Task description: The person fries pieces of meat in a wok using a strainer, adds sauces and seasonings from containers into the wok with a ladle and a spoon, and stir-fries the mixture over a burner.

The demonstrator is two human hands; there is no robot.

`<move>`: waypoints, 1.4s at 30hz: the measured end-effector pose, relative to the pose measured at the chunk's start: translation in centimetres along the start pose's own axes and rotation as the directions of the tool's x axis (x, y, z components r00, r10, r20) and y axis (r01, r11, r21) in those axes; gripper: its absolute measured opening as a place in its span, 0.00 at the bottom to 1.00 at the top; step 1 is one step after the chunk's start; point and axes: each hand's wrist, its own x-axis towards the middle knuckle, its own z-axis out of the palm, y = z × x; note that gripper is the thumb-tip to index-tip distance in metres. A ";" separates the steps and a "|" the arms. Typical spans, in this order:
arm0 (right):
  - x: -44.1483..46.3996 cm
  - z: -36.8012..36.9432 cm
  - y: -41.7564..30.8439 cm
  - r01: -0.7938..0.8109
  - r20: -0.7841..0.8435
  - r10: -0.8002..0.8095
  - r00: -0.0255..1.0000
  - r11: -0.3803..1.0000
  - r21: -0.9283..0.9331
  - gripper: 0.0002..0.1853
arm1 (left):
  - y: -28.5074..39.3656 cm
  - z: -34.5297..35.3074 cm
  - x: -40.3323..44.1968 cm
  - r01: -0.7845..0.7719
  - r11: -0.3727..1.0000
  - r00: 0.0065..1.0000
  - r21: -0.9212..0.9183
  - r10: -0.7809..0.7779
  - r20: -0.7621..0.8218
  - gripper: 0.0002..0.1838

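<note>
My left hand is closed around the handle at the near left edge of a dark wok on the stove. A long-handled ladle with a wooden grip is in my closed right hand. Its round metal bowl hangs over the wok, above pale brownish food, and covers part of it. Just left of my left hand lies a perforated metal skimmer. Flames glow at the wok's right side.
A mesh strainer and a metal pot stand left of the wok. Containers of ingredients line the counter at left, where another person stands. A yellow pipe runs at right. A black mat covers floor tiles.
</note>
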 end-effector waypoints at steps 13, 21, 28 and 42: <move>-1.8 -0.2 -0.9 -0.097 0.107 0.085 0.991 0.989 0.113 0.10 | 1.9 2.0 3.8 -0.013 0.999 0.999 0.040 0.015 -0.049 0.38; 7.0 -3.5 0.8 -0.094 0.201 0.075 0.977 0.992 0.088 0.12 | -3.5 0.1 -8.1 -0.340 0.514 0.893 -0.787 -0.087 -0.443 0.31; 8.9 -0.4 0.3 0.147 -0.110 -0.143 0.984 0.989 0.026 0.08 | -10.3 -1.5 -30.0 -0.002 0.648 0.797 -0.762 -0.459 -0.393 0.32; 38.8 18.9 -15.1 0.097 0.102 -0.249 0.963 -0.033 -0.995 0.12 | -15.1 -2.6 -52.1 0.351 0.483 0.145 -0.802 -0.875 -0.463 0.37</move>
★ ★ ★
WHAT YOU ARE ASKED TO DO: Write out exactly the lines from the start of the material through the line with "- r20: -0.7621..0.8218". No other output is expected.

WRITTEN RESPONSE:
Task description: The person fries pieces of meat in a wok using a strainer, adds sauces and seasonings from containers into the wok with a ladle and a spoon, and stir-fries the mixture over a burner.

The demonstrator is two human hands; there is no robot.

`<move>`: waypoints, 1.4s at 30hz: the measured end-effector pose, relative to the pose measured at the chunk's start: translation in centimetres along the start pose's own axes and rotation as the directions of the tool's x axis (x, y, z components r00, r10, r20) and y axis (r01, r11, r21) in those axes; gripper: its absolute measured opening as a place in its span, 0.00 at the bottom to 1.00 at the top; step 1 is one step after the chunk's start; point and axes: each hand's wrist, its own x-axis towards the middle knuckle, its own z-axis out of the palm, y = z × x; note that gripper is the thumb-tip to index-tip distance in metres. A ";" separates the steps and a "|" the arms. Typical spans, in this order:
arm0 (right):
  - x: -44.1483..46.3996 cm
  - z: -36.8012..36.9432 cm
  - y: -41.7564..30.8439 cm
  - r01: -0.7938..0.8109
  - r20: -0.7841..0.8435
  - r10: -0.8002..0.8095
  - r00: -0.0255..1.0000
  - r11: -0.3803..1.0000
  - r21: -0.9283..0.9331
  - gripper: 0.0002..0.1853
arm1 (left):
  - y: -28.5074..39.3656 cm
  - z: -34.5297..35.3074 cm
  - x: -40.3323..44.1968 cm
  - r01: -0.7845..0.7719
  - r11: -0.3727..1.0000
  - r00: 0.0065..1.0000
  - r21: -0.9212..0.9183
  - r10: -0.7809..0.7779
  - r20: -0.7621..0.8218

The exercise requires no additional content.